Помните же, что мы все обязаны лететь вместе, потому что тому, кто останется позади, грозит опасность — хищные птицы. Хищники перед большими стаями испытывают страх, а отдельную пичужку они непременно растерзают.

И пока мы будем пролетать над сухой землёю, вы должны строго соблюдать правило: часто и подолгу отдыхать. И ещё: если около вас будет много мошек, вы не должны объедаться ими, иначе будет тяжело лететь.

У моря снова устроим собрание и затем всецело отдадимся в руки нашего Творца: путь, предстоящий далее, опасен. Вы не увидите ничего, кроме воды. Вода, вода и ничего Другого. Нет ни местечка, где можно было бы отдохнуть. Помощь и сила могут быть только от одного Бога. Поэтому через море смогут перелететь лишь те ласточки, которые будут строго следовать данным нам повелениям Божьим и молиться. Будем же молиться. С молитвой начнём наш путь и с молитвой же его продолжим.

Все соединились в молитвенном пении, и собрание было закончено.

На другой день берег большой и красивой реки был совсем чёрен. Сначала прилетела сюда сотня ласточек, потом тысяча, пять тысяч, десять тысяч, сто тысяч и, наконец, столько, что уже невозможно было их сосчитать.

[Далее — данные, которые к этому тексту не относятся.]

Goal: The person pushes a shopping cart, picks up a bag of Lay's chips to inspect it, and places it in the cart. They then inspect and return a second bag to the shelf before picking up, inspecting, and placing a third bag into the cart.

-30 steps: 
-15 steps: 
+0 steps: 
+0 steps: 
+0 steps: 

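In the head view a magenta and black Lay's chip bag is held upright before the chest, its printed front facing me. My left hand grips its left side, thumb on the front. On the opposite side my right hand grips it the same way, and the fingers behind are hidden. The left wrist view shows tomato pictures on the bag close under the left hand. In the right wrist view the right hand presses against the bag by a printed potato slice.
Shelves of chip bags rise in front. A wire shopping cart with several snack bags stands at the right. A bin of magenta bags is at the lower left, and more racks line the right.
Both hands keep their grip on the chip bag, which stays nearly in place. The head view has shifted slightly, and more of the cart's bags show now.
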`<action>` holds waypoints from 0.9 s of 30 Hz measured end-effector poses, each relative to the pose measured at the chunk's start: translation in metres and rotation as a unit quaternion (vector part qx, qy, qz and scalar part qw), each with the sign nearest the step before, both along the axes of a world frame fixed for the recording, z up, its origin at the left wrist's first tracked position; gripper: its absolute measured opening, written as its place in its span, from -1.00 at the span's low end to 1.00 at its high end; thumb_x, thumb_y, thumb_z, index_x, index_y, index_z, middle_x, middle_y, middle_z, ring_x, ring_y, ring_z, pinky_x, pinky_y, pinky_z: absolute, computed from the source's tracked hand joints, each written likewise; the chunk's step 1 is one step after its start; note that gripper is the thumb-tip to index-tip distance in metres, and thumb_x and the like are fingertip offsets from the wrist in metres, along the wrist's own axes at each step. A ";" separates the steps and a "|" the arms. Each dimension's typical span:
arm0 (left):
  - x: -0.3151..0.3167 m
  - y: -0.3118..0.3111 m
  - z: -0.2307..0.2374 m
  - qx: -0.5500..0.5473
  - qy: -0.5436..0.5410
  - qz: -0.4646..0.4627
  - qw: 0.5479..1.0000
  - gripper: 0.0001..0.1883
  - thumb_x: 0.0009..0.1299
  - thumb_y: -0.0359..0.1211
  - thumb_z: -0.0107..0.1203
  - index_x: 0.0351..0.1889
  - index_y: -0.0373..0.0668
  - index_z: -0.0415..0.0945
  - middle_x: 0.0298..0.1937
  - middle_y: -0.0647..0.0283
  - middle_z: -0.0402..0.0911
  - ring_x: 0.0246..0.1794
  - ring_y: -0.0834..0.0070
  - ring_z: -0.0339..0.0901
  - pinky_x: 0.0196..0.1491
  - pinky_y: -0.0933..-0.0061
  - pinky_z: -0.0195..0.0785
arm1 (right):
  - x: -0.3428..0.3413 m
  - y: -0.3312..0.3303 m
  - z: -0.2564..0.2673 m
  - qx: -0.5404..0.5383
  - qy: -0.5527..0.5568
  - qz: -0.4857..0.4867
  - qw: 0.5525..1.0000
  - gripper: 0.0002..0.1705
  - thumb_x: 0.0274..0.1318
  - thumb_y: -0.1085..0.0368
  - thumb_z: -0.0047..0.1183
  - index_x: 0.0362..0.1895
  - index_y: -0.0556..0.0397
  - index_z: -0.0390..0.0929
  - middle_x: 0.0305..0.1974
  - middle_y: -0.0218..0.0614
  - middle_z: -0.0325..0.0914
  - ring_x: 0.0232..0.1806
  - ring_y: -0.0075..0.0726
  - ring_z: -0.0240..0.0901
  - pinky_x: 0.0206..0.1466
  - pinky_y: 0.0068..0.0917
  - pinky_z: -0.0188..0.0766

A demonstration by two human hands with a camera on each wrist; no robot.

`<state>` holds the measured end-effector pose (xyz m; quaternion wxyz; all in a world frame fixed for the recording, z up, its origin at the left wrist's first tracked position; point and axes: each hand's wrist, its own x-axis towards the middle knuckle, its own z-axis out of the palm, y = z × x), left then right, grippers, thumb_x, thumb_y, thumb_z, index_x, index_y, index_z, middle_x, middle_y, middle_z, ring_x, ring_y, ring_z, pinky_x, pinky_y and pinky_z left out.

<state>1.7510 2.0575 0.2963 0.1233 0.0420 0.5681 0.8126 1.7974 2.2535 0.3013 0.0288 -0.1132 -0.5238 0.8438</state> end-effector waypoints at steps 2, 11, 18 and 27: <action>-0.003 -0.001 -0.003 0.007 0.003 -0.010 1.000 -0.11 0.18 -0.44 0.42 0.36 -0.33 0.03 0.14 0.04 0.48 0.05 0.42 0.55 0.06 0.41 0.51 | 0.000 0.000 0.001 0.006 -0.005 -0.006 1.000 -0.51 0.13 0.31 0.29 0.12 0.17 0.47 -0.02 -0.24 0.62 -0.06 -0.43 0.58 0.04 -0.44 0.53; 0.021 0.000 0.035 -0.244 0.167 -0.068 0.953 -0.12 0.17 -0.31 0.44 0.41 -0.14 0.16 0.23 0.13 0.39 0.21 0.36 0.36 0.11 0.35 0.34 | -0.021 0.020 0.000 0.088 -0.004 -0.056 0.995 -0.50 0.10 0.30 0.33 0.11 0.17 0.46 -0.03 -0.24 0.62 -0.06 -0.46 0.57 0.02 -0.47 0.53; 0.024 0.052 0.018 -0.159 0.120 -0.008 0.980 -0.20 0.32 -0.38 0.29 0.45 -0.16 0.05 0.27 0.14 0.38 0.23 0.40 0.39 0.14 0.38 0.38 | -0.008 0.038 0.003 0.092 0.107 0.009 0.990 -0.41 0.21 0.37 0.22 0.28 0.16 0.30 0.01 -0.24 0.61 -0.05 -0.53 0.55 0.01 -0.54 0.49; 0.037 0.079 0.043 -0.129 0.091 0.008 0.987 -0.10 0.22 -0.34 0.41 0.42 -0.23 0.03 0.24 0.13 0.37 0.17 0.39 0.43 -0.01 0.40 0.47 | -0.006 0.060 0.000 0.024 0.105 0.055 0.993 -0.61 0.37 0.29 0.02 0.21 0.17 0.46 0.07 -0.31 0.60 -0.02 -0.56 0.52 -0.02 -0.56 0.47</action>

По этому лагерю пернатых там и здесь носились старые с проседью ласточки и поддерживали порядок: они были избраны вожаками. Некоторые ласточки-вожаки были совершенно белы. Так белы и чисты, будто пыль земли никогда не касалась их. Они призывали всех к молитве и к послушанию перед Богом, общим и любящим Отцом.